Extracted data below:

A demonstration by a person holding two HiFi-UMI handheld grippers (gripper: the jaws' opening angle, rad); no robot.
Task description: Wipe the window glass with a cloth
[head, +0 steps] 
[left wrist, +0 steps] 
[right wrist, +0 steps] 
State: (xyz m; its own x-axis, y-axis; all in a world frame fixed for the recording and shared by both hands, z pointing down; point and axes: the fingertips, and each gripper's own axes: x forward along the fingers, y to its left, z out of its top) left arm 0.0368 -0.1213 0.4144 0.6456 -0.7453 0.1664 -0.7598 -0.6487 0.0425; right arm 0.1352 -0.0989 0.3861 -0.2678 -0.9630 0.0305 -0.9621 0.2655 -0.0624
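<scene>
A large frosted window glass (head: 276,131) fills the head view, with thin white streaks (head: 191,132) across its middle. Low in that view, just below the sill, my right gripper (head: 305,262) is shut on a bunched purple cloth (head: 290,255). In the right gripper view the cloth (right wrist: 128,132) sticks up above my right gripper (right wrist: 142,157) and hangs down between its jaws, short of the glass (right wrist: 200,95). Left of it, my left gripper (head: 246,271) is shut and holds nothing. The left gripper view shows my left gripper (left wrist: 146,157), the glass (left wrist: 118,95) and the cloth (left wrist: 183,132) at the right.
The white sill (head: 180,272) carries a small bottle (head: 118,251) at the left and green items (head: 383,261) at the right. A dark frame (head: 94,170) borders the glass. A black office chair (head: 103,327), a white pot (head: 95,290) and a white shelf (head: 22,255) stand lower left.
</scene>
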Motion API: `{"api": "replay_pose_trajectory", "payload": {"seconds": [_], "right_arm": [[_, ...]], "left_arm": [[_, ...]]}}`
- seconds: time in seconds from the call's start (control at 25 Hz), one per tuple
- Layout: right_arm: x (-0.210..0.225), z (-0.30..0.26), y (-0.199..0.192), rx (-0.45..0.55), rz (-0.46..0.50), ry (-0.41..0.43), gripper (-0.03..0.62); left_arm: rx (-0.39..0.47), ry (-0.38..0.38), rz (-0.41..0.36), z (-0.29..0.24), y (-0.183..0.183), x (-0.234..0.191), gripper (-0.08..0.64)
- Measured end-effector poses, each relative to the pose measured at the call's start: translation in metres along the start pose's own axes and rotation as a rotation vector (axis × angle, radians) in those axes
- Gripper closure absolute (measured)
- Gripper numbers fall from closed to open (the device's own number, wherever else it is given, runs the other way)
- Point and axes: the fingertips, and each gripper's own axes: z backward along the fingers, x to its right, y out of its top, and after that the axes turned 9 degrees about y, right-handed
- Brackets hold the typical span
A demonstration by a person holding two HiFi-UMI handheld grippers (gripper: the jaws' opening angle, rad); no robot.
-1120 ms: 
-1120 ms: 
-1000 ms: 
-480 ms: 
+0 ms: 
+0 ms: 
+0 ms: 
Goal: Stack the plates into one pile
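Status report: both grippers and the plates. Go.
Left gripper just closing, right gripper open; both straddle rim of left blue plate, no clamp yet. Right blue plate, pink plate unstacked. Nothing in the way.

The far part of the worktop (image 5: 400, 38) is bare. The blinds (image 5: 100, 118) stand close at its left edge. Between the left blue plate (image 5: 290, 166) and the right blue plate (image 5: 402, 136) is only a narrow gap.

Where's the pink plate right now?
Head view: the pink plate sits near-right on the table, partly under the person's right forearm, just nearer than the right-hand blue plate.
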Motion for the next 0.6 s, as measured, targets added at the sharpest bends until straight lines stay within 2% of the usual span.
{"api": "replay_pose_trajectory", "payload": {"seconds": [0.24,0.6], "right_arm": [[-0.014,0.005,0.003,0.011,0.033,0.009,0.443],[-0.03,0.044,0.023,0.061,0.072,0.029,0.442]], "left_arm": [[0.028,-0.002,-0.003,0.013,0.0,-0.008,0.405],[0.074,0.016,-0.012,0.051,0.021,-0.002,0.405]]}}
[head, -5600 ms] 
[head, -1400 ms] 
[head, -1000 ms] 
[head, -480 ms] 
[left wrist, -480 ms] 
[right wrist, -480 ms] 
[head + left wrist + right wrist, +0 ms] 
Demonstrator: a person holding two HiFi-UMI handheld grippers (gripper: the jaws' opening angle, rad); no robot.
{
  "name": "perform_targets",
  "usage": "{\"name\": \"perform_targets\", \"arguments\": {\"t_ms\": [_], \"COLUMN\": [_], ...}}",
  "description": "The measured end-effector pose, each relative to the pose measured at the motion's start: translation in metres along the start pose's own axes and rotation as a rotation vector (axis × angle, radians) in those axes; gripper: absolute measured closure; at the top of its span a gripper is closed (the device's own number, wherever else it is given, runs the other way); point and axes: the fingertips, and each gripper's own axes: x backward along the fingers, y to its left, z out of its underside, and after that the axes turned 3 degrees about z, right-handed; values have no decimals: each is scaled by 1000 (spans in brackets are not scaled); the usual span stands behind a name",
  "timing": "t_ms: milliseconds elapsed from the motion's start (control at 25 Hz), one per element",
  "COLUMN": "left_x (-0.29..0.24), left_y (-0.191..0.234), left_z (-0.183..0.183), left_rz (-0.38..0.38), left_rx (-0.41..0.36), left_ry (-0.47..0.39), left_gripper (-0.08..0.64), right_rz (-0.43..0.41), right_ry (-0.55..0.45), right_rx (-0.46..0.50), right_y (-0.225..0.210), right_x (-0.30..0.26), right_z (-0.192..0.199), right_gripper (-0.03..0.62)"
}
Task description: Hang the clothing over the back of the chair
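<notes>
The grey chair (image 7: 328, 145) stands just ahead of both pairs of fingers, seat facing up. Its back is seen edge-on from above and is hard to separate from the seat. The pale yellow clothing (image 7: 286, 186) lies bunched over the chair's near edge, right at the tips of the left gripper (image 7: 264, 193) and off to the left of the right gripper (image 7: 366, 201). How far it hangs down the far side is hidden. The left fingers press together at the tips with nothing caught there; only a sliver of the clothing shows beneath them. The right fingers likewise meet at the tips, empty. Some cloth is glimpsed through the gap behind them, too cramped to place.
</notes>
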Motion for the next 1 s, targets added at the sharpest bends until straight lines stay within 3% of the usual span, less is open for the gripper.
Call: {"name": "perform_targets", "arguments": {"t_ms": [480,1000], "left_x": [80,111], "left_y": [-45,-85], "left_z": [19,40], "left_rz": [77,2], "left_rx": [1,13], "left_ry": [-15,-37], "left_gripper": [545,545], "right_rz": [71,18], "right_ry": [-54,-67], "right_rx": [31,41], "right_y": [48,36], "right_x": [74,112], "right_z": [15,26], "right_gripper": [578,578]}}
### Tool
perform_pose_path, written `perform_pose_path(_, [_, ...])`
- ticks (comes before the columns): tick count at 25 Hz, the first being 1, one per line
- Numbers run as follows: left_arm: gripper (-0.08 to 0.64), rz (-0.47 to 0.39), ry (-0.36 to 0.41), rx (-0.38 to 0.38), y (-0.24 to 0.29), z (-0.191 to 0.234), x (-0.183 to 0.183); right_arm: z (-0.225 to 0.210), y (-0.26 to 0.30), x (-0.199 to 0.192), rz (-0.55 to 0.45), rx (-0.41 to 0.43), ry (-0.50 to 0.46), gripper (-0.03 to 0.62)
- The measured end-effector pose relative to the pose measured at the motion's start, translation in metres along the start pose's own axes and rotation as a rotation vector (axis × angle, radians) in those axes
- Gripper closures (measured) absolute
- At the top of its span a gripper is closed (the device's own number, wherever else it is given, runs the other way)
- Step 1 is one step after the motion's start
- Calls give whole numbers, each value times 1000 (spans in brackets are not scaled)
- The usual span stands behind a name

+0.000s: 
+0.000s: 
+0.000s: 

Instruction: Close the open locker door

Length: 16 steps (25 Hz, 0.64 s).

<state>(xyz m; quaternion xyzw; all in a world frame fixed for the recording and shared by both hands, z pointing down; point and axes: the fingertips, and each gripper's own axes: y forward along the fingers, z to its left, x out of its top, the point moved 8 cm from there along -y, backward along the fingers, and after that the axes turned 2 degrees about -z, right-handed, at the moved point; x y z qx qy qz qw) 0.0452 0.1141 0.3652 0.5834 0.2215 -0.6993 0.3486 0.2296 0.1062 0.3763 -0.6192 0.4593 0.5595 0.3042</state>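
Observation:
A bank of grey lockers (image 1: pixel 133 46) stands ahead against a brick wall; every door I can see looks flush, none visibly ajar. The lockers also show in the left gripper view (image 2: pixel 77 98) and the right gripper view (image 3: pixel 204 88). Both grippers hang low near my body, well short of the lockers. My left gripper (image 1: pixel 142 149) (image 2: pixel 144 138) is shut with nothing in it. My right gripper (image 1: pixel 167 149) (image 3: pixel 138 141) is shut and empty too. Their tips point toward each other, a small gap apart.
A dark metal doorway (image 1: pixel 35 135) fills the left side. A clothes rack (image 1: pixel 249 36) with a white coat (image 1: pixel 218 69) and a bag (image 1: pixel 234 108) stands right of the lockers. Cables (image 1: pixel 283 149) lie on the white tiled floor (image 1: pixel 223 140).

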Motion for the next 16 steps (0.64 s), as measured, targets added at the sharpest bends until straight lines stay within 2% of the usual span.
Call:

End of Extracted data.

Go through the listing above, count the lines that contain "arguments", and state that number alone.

2